Un tel attentisme des investisseurs était inhabituel, d’autant que sur la période 2021-2024 le chiffre d’affaires de Airbnb a doublé, et son profit d’exploitation quintuplé. Non seulement la licorne a mis ses comptes solidement dans le vert, mais sa domination sur le segment de la location saisonnière entre particuliers — via le fameux « effet réseau » — semble désormais consacrée pour de bon.

Vient s’ajouter audit profit d’exploitation une manne providentielle : celle du revenu financier issu des intérêts perçus sur la trésorerie des utilisateurs de la plate-forme en séquestre chez elle ; en 2024, ce sont ainsi $818 millions supplémentaires qui rentrent dans les caisses du groupe dirigé par Brian Chesky.

Le profit avant impôts de Airbnb atteint $3.3 milliards en 2024, contre $2.1 milliards en 2023 et en 2022, et un léger déficit en 2021. L’an dernier, nous soulignions que la communication du groupe était étonnamment timide sur la profitabilité en berne malgré la nette croissance du chiffre d'affaires. Les douze derniers mois marquent donc une nette amélioration, d'ailleurs saluée par le marché. 

Il en faudra sans doute davantage pour convaincre les pessimistes. Airbnb, comme Uber, évolue toujours sur un créneau à risque en matière de régulation, avec déjà des mesures prises par certaines grandes agglomérations pour limiter son expansion sur leur territoire.

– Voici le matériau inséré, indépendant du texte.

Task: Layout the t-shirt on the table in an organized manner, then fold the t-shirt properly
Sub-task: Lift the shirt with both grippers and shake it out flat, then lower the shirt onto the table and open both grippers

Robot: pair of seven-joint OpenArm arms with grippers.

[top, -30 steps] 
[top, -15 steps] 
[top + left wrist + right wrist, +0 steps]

De plus, si la croissance continue, son rythme diminue. En 2024, les réservations étaient en hausse de 12% en valeur et 10% en volume. L’an dernier, elles l’étaient de 16% en valeur et de 14% en volume. Airbnb approche-t-il progressivement de son plafond de verre ?

S’ajoute à cette possibilité — et comme de coutume chez les entreprises américaines du secteur de la technologie — des rémunérations en stock-options qui elles n’en finissent pas de crever le plafond : encore $1.4 milliard en 2024, contre $1.1 milliard en 2023, soit 12% du chiffre d’affaires.

Depuis son IPO, Airbnb a consacré près de $10 milliards à des rachats d’actions. Sauf que ces opérations ne sont pas de retour de capital aux actionnaires ; elles ont en réalité servi à absorber la dilution causée par les émissions de titres liées aux stock-options. 

Malgré les montants engagés, sur une base diluée, le nombre de titres en circulation progresse ainsi sensiblement entre 2021 et 2024, de 616 à 645 millions.